Après la crise de 1929 et jusqu’au début des années 70, l’État ne fut guère contesté dans son rôle de régulateur de la vie économique et sociale. Mais les tenants du libéralisme allaient bientôt opérer une contre-révolution dont les effets se feraient sentir jusque dans les pays dotés traditionnellement d’une solide et longue expérience de solidarité collective. Après avoir été tous keynésiens, les responsables politiques deviennent tous libéraux ou, en tout cas, adoptent des mesures fondées sur le consensus implicite qu’une politique de marché est la seule politique possible (2). Le processus est arrivé à maturité et l’échec des économies planifiées n’a pas seulement fait disparaître l’ennemi conventionnel, il a aussi amené sur un plateau d’argent la confirmation que l’économie de marché était l’unique façon d’apporter la prospérité et donc le bonheur sur terre. Les États-Unis furent, et restent, des exemples de réussite d’une mixture politique qui privilégie la responsabilité individuelle et l’initiative privée et peu de voix se sont fait entendre pour contester l’idée selon laquelle la recherche du profit maximum au niveau individuel ne pouvait que générer un surplus de bien-être collectif.

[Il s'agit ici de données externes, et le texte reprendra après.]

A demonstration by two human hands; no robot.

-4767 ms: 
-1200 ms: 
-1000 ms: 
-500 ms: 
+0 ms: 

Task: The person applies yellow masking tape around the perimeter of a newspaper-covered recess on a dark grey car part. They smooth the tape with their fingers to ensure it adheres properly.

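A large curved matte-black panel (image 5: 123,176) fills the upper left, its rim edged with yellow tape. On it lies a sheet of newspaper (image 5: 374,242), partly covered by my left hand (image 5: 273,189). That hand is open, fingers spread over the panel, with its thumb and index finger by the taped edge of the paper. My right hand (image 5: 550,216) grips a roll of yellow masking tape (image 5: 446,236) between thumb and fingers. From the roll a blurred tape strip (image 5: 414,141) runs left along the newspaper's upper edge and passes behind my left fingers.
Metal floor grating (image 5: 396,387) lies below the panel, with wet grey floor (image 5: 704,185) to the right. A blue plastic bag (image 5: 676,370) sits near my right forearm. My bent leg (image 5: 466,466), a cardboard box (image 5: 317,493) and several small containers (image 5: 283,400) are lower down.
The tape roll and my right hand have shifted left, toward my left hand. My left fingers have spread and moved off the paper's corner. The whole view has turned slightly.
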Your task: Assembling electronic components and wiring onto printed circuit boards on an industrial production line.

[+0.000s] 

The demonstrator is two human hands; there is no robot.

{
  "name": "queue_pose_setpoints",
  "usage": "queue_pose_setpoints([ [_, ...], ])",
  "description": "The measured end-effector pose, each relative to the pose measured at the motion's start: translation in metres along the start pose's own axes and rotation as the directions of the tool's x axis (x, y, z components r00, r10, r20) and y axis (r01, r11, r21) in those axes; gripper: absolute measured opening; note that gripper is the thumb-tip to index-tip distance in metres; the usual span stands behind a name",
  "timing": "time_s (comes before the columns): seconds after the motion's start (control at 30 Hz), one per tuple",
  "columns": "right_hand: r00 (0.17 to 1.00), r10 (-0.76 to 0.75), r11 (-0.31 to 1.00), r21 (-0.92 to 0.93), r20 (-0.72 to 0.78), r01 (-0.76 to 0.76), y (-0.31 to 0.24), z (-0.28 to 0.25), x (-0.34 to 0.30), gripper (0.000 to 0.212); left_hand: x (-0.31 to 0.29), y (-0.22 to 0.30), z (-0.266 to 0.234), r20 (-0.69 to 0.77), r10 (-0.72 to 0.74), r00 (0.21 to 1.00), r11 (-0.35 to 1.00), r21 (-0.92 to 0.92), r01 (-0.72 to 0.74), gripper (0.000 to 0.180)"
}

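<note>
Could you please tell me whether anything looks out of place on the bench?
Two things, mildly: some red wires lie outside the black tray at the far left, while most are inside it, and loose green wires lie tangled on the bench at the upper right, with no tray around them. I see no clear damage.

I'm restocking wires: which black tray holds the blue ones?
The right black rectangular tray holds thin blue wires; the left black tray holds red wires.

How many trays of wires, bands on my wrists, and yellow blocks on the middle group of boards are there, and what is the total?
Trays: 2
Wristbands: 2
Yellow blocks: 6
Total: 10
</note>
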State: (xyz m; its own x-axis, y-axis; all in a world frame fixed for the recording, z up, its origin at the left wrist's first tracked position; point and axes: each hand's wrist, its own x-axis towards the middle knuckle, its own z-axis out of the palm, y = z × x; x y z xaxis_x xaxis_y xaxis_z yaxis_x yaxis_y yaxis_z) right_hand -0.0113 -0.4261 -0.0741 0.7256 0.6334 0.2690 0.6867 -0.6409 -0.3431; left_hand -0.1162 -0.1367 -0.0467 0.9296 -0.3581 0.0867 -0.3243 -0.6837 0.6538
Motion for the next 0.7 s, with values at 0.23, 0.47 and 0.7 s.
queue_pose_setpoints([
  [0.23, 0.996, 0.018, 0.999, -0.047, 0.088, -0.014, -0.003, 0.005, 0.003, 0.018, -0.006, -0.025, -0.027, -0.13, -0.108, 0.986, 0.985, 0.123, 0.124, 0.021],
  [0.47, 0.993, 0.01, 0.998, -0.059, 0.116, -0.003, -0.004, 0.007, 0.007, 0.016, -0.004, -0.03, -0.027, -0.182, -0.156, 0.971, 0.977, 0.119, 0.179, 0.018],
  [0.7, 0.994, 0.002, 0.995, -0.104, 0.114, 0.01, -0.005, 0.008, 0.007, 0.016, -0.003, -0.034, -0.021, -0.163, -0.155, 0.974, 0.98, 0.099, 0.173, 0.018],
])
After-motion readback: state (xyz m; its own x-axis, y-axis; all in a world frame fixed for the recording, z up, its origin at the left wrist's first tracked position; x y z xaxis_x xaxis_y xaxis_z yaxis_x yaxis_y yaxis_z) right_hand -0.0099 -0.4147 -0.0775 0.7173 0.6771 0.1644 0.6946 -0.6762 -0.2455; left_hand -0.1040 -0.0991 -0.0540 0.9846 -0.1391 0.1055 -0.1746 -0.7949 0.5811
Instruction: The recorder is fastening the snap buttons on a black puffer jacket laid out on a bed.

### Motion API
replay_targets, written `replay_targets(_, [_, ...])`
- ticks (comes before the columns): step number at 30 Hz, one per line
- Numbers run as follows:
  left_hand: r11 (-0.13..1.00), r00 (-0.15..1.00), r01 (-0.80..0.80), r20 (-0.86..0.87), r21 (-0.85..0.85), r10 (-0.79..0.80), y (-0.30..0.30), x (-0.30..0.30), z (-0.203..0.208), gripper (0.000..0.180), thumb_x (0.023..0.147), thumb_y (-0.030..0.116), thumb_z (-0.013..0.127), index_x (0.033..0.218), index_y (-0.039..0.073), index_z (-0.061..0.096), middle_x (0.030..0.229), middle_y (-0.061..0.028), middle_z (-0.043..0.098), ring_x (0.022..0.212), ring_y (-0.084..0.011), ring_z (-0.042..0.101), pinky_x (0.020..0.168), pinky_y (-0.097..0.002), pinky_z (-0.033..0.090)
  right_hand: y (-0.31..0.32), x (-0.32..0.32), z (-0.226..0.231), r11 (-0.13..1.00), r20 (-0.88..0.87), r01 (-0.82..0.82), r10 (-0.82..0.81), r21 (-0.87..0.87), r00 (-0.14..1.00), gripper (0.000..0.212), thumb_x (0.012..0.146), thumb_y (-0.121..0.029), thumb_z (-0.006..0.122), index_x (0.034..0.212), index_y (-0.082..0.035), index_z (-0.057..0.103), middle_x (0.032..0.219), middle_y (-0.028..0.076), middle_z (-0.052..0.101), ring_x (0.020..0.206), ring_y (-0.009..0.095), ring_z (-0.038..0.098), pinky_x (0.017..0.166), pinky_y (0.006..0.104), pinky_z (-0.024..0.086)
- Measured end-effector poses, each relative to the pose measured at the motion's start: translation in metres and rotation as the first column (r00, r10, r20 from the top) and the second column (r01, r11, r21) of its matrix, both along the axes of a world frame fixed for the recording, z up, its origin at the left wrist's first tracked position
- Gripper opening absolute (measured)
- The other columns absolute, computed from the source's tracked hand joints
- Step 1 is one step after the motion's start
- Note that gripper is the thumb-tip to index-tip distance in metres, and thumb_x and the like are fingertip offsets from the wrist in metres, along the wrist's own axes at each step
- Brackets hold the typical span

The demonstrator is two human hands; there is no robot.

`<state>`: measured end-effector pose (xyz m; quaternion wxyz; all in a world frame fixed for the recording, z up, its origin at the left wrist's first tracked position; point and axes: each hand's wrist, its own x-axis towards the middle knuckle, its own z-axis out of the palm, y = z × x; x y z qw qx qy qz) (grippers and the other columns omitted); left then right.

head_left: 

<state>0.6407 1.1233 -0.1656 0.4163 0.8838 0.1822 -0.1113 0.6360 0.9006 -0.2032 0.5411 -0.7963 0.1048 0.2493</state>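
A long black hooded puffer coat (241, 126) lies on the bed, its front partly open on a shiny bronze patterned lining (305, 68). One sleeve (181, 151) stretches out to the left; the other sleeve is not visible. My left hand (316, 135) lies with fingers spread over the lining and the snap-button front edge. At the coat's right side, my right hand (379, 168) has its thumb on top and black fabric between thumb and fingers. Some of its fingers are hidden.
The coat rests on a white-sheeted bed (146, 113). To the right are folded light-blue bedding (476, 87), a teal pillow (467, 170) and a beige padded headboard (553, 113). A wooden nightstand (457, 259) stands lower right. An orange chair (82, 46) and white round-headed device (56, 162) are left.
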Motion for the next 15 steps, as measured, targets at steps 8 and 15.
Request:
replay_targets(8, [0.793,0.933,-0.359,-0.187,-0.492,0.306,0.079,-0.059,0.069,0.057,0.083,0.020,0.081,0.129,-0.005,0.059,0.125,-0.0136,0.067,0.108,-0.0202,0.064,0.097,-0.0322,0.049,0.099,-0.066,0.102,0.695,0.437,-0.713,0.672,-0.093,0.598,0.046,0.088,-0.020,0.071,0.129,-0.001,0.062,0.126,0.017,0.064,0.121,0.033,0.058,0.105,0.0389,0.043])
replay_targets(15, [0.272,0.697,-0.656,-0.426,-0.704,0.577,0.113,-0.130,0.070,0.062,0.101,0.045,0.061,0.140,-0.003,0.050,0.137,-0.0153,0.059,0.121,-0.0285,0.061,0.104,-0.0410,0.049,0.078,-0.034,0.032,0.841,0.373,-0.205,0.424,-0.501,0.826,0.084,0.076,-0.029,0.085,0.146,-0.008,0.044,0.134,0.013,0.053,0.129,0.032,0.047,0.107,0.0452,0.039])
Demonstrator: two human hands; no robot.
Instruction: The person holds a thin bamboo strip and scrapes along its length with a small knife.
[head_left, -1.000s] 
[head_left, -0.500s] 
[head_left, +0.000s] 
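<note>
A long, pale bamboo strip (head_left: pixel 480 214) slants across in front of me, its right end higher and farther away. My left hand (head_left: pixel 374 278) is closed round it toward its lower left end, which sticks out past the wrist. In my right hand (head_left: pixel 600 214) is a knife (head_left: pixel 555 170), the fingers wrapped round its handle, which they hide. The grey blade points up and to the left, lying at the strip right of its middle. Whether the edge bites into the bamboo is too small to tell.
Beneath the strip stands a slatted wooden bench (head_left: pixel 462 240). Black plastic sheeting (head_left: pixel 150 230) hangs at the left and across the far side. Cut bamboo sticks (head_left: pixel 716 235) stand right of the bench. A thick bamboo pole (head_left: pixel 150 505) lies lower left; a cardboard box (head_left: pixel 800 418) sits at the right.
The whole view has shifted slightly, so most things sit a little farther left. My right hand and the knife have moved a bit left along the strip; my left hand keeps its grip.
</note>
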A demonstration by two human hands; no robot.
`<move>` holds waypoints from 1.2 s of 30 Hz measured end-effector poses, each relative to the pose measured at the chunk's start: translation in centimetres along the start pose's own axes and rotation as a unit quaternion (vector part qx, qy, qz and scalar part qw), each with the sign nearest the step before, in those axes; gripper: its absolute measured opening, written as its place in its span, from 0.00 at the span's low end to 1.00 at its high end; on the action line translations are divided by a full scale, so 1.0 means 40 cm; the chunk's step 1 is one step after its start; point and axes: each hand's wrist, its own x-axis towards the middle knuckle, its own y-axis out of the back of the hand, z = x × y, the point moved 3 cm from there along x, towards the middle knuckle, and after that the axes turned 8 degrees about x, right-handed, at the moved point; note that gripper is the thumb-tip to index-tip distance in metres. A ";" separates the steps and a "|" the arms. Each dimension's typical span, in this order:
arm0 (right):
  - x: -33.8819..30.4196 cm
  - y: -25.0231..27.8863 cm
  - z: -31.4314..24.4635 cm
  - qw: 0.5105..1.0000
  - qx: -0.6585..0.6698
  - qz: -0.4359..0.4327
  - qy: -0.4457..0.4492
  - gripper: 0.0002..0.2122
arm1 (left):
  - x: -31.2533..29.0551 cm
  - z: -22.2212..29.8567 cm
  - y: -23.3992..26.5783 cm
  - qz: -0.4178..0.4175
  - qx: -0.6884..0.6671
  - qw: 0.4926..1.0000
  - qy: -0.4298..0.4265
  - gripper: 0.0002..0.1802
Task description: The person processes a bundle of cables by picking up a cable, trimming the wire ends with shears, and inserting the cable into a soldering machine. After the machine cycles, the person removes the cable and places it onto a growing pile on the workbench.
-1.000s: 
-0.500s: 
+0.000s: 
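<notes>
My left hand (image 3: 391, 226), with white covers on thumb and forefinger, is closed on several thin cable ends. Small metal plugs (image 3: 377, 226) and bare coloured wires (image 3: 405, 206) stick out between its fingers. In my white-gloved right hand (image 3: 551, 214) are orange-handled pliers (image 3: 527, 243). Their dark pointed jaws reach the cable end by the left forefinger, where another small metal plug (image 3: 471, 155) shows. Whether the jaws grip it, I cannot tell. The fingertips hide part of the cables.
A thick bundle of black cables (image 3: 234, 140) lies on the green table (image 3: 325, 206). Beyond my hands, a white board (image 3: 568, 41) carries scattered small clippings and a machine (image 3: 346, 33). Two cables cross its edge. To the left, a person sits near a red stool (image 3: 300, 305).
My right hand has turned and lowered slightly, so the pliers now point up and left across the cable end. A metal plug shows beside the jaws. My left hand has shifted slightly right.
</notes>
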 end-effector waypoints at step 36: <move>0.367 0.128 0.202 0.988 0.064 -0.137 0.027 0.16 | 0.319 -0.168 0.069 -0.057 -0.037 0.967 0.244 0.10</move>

On ne s’étonnera pas, par exemple, que les libertariens, pourfendeurs de l’État, aient élu résidence aux États-Unis. C’est aussi aux États-Unis que l’on retrouve de grands théoriciens libéraux qui se sont également employés à faire appliquer leurs recettes en prodiguant des conseils de politique économique à des pays d’Amérique du Sud. Milton Friedman titrait en janvier 2003 un article du journal Le Monde par « Baisses d’impôts = gouvernement modeste », il y jugeait souhaitable cette modestie et estimait que les réductions de recettes s’accompagneraient inévitablement de réductions de dépenses, signe du retrait progressif de l’État (3). C’est d’ailleurs ce que reproche Joseph Stiglitz (4) qui, bien qu’Américain, s’oppose en termes de plus en plus clairs à ce que Paul Krugman appelle « les affameurs de la bête » (5).
C’est ainsi que la plupart des pays se sont engagés dans des réformes fiscales dont le but unique était de réduire les taux d’imposition présentés comme des inhibiteurs de l’activité économique. Toutes les mesures prises se fondaient sur une croyance presque universelle qui reconnaît à l’individu une seule motivation, un seul mode d’incitation à dépasser son penchant naturel à l’inertie : l’argent. Les réductions des taux marginaux les plus élevés ont alors été accompagnées de l’introduction de déductions fiscales diverses. Les mêmes recettes ont été appliquées pour toutes les questions qui se posaient aux décideurs politiques, les incitants fiscaux pouvaient aussi bien favoriser le travail rémunéré des femmes, les pensions complémentaires, le capital à risque ou l’adoption d’une meilleure isolation lors de la rénovation d’une habitation.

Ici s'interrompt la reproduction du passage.